As it gets dark I decide to drive into Youngstown proper, as I haven’t been back here since my father left, and see what else has changed. By the time I snake my way north and east through the bad neighborhoods and into the center of town, it’s getting dark and I’m a little uncomfortable driving this kind of a car around here; although, getting carjacked by some tweaker on my way to a new job would be kind of poetic. As a kid we rarely came to town, apart from the occasional visit to my father’s plant, which was several miles to the east, and it’s like I’m seeing it for the first time.
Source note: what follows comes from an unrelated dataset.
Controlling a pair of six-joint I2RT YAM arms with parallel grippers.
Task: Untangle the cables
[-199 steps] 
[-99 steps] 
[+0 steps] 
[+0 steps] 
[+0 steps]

I cruise along Federal Street, which is the main drag, and nothing is open; I can’t tell if this is a part of Youngstown on the way up or on the way down. I find a bar, a tavern on a corner, called the Brick House, and I park and go in. There’s a handful of drunks and some other unsavory characters in there, an interesting cross between potheads and unemployed steelworkers, and a jukebox is alternating between old Slim Shady, Lynyrd Skynyrd, and Toby Keith.